RuntimeError: scatter_add_cuda_kernel does not have a deterministic implementation

I am running a RNN (GRU) network on Cuda on colab, getting this error.

RuntimeError: scatter_add_cuda_kernel does not have a deterministic implementation, but you set 'torch.use_deterministic_algorithms(True)'. You can turn off determinism just for this operation if that's acceptable for your application. You can also file an issue at to help us prioritize adding deterministic support for this operation.

I also tried the solution mentioned on official Pytorch doc

On CUDA 10.1, set environment variable `CUDA_LAUNCH_BLOCKING=1`. This may affect performance.

On CUDA 10.2 or later, set environment variable (note the leading colon symbol) `CUBLAS_WORKSPACE_CONFIG=:16:8` or `CUBLAS_WORKSPACE_CONFIG=:4096:2`.

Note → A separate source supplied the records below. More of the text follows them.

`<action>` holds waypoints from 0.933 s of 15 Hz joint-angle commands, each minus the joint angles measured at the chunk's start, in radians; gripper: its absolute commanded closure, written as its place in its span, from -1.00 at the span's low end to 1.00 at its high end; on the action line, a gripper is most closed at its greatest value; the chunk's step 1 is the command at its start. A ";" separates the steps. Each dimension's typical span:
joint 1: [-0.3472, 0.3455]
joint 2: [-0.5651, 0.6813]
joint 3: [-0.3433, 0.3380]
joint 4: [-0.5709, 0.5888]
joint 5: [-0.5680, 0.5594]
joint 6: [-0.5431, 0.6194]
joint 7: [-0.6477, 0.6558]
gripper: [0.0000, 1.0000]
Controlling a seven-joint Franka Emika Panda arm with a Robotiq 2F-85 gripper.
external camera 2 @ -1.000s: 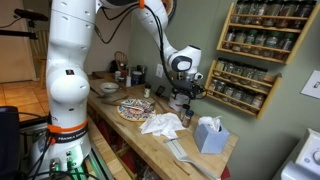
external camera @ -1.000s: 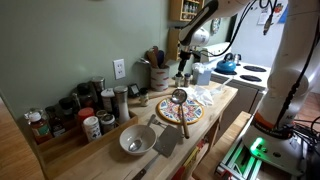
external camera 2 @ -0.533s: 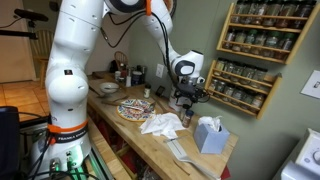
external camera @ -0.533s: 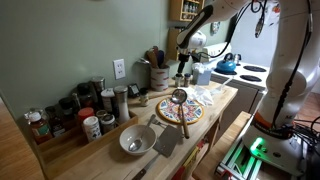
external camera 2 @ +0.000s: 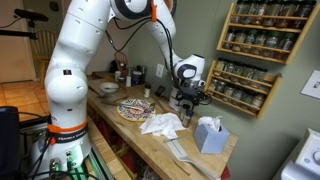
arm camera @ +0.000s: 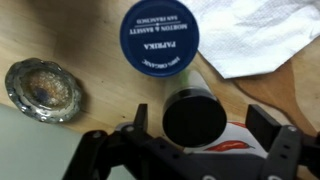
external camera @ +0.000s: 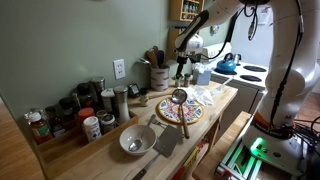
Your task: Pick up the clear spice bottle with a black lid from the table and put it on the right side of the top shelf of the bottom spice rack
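In the wrist view a small clear spice bottle with a black lid (arm camera: 195, 115) stands on the light-wood table (arm camera: 60, 30), directly between my two fingers. My gripper (arm camera: 200, 122) is open, with a gap on each side of the lid. In both exterior views the gripper (external camera: 183, 64) (external camera 2: 188, 97) hangs low over the back of the table, and the bottle is too small to make out there. The bottom spice rack (external camera 2: 245, 88) hangs on the wall behind, its top shelf (external camera 2: 250, 68) lined with dark-lidded jars.
A blue-lidded paprika jar (arm camera: 159, 37) stands just beyond the bottle. A glass dish (arm camera: 43, 88) lies at the left and a white paper towel (arm camera: 260, 35) at the right. A utensil crock (external camera: 157, 75), a patterned plate (external camera: 180, 111), a tissue box (external camera 2: 209, 134) and the upper rack (external camera 2: 262, 28) are nearby.
The arm has shifted slightly toward the wall end of the table, with the gripper staying low. Nothing else has moved.
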 commanded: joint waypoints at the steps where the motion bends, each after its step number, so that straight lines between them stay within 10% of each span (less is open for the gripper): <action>1: -0.024 0.038 0.027 0.032 -0.023 0.001 -0.006 -0.94; 9: -0.014 0.068 0.015 0.055 -0.144 -0.029 0.028 0.39; 14: -0.070 -0.032 0.050 0.020 -0.048 -0.075 -0.028 0.43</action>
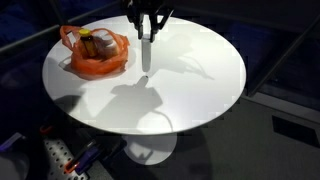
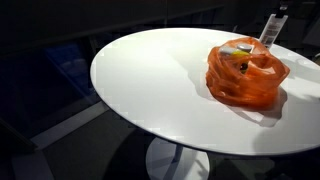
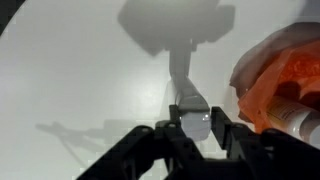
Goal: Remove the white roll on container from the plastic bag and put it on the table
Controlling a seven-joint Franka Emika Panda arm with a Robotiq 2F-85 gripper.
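Observation:
My gripper (image 1: 147, 33) is shut on the white roll-on container (image 1: 146, 52), which hangs upright from the fingers above the round white table (image 1: 200, 80), to the right of the orange plastic bag (image 1: 97, 54). In the wrist view the container (image 3: 187, 95) sits clamped between my two fingers (image 3: 191, 124), with the bag (image 3: 285, 75) at the right edge. In an exterior view the container (image 2: 270, 30) shows behind the bag (image 2: 246, 72), with my gripper mostly out of frame. Other items remain inside the bag.
The table stands on a single pedestal (image 1: 150, 150) over a dark floor. Colourful clutter (image 1: 60, 158) lies on the floor at the table's lower left. The table edge curves close around the bag's side.

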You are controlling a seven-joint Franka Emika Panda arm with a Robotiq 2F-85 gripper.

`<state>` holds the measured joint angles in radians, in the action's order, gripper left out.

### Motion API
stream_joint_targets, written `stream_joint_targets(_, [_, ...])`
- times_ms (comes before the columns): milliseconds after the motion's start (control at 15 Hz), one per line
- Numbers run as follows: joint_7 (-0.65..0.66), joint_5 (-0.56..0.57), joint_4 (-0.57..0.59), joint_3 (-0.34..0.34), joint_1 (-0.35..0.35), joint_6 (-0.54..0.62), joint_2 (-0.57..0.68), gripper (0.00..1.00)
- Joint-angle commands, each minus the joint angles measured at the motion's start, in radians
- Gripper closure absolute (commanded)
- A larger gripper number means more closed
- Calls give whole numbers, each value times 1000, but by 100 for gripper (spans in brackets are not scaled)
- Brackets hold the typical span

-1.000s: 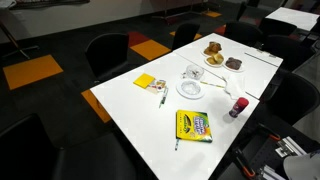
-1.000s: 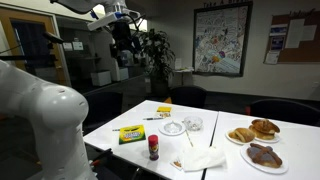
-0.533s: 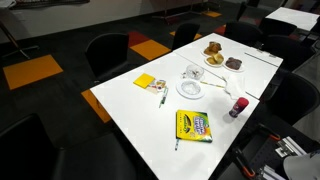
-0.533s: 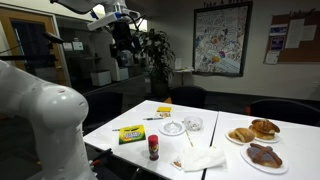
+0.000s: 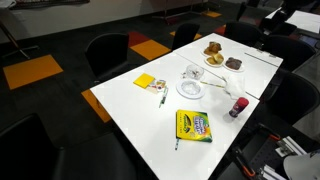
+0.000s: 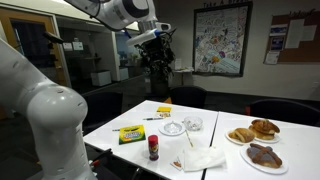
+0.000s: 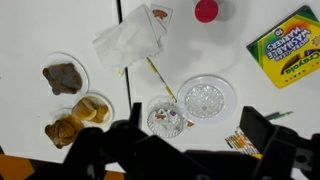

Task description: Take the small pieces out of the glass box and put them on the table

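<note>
While the claw (image 6: 155, 45) hangs high above the desk (image 5: 150, 110), jaws spread and empty, the glass box (image 7: 165, 118) stands on it well below, just beside the round dish (image 7: 207, 100), framed between the fingers (image 7: 255, 130) in the wrist view.

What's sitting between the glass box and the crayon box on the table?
A round clear dish lies between the glass box and the crayon box, clearest in the wrist view.

White table (image 7: 60, 30), clear glass box (image 7: 165, 118)
</note>
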<state>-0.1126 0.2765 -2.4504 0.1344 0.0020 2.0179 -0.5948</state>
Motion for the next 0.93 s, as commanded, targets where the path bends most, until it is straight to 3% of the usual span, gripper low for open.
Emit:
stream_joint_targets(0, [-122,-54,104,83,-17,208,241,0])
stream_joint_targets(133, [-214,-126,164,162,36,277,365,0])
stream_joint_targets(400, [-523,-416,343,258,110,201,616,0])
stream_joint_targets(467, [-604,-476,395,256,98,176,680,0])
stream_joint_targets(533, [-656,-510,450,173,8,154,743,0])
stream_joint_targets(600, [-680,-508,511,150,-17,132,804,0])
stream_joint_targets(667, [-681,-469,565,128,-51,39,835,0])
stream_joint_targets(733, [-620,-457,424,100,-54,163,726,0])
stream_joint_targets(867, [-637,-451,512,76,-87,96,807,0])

But getting the same error.

There is no error while running the same code on the CPU.

What is a possible solution to this error?

Cuda version

nvcc: NVIDIA (R) Cuda compiler driver
Copyright (c) 2005-2020 NVIDIA Corporation
Built on Mon_Oct_12_20:09:46_PDT_2020
Cuda compilation tools, release 11.1, V11.1.105
Build cuda_11.1

The feature request is tracked here. As a workaround you could use the CPU implementation or try to replace scatter_add with another indexing operation, if possible. In any case, feel free to update the linked issue with your use case.